Section 54 – First, let us grasp which part of the revenue is taxable on the sale of the property. Is that the full value earned from the selling of the property? The response to that is NO. Simply put, it is just the benefit received by the individual from the selling of the land that is taxable. Profit is the difference between the purchase price and the cost of the asset.

The selling of a residential building is the sale of a fixed asset and the benefit is taxed as just a capital gain. The concept of capital assets u/s 2(14) of the Income Tax Act covers the property of any kind, whether movable or immovable, tangible or intangible, owned by the assessee for just about any intent.

Section 54

What are the advantages of an asset being listed as a long-term capital asset?

The key advantage of the asset becoming known as a long-term capital asset would be that the assessee is liable for indexation. In addition, these provisions are only qualified for long-term capital assets.

Section 54 – Exemption

As per section 54 of the Income Tax Act, a person or HUF trying to sell a residential property can make use of capital gains tax exemptions if capital gains are spent in the acquisition or development of a residential property. Taxpayers like partnerships, LLPs, corporations and any other organization or body do not apply for a tax exemption u/s 54.

The requirements which need to be fulfilled in able to profit from the advantage of the said segment are as follows.
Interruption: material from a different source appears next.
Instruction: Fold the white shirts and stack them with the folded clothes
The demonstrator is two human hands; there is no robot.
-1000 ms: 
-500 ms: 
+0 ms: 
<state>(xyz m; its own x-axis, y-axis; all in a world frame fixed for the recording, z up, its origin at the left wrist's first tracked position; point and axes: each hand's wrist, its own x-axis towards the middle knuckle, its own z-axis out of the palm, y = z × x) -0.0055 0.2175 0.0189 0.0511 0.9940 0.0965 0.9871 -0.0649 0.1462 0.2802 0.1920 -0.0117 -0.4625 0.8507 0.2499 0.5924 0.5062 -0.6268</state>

  • Assets should be listed as long-term capital assets.
  • The asset sold is indeed a Residential House. Profits from a house like Income from House Property can be charged.
  • The seller must buy a house either 1 year prior to the period of sale/transfer or 2 years after the period of sale/transfer. In the event that the seller builds a home, the seller has a prolonged period of time i.e the seller would have to build a house under 3 years from the date of sale/transfer. In the event of a mandatory purchase, the time of acquisition or creation shall be set from the date of receipt of the payment
  • The next residential house is supposed to be in India. The purchaser may not buy or purchase a home overseas and may not apply for an exception.
  • The conditions set out above are aggregate. Thus, even though one condition is not satisfied, the seller cannot profit from the exception provided for in Section 54.
  • With impact from the AY 2020-21 relating to FY 2019-20, an exemption from capital gain is applicable for the acquisition of 2 residential properties in India. The exception is, nevertheless, subject to a capital gain not above ₹2 crores. Furthermore, the exemption is only valid once during the lifetime of the vendor.